Though I suppose you could make a canteen like that if you have one.
She was happy with the interview although never too the job.
Group interview in a bar?
You can’t make this Shinola up.
Decline and tell them why. Hint to managers…company dinners are not relaxing events, unless you give the senior member of the team the company charge card, say “ have a great evening” and then retreat to your hotel to fix your excel pivots to Finance.
If you interview in a bar, order club soda with lime – it is my go to drink. It has the sophistication of a cocktail without the alcohol. You need a clear head anyway.
Lunch meeting/discussion about an open position with a former boss. More of a getting reacquainted and hearing about the position. No pressure, it was very pleasant. And I took the job.
And Kevin’s advice is spot on. Anything in a rocks glass with lots of ice looks like a cocktail
I had the unique experience of going to the hiring manager’s home, where his wife served us lunch.
Here’s an example of where and how NOT to have a job interview (and how NOT to behave): https://youtu.be/FTHoIehOkK0. And yes, the guy was looking for a date or hookup, not to hire an employee.
Order a salad and lemonade or ice tea. Play it safe.
For my recent masters degree, I had two mandatory internships. The first was super professional and staff treated well. The second was a hell hole and staff insisted the interns join them for happy hours after work. I begged off most of them but they made the last one our going away party. We interns thought they were buying us dinner. Instead, the manager downed three drinks before 6 pm and the drinkers weren’t eating. It was buy your own food or drink, not their treat for a semester of our hard work.The manager got pretty tipsy and decided that the next group of interns would be interviewed at this same bar during happy hour. Because sitting around drinking was so bonding, she said! Most of the employees drank enough to blow over the legal limit on a breathalyzer and they all drove home. I realized I got a real eye opener to this office culture. And yes I reported this on my mandatory evaluation to the school.

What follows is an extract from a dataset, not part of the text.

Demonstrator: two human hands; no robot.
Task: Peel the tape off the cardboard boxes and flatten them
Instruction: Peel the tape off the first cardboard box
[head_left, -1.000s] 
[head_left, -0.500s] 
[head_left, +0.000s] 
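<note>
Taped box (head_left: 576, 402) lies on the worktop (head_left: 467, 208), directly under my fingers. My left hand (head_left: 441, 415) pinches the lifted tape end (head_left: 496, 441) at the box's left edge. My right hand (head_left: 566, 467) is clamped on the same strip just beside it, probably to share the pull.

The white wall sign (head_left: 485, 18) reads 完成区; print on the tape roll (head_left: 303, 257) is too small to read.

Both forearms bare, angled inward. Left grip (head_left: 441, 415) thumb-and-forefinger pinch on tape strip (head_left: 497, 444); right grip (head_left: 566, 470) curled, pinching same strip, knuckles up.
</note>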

@Anonymous: I remember an alumna telling me that she had been required to do unpaid internships, and that once per month the interns went out to lunch with their bosses, but the twist was that the interns had to buy lunch not only for themselves but for their bosses. The bosses also picked the restaurants. She said that not only was this an expensive outing once per month for the year, but that she often left the restaurants hungry, and that on more than one occasion at least one of the bosses got drunk. She also said that the bosses all made six figures, so it wasn’t as if they were struggling. She came to hate the monthly lunches out, but didn’t dare refuse because many of the bosses hired for vacancies from their interns, but she hated having to try to figure out what she could eliminate from her own expenses so she could treat her boss and buy herself lunch. At the time, she said the meals ran over $50.00 and it was such a burden for the interns, but no one dared to complain because the internship was supposed to be a great honor. I’d think it less an honor when the bosses take advantage of the interns that way.
I’m a woman, and once a prospective employer had me come up to the (male) interviewer’s hotel room (small suite) to do the interview! I was dumb, young and naïve, and really wanted the job, so I didn’t protest (even though, in my mind, I was “screaming” WTF?). Fortunately, nothing untoward happened, but I was very uncomfortable and distracted during the interview, while sitting at a table facing the (partially open) door to his bedroom!
As I said, nothing untoward happened. Not surprisingly, it was not one of my better interviews and I didn’t get a job offer. Needless to say, this was before the #MeToo movement.
I would have second thoughts about any company and the employees therein conducting interviews in a bar, I don’t care how exclusive or upscale it may be! But maybe I’m just old fashioned or not high enough on the corporate ladder.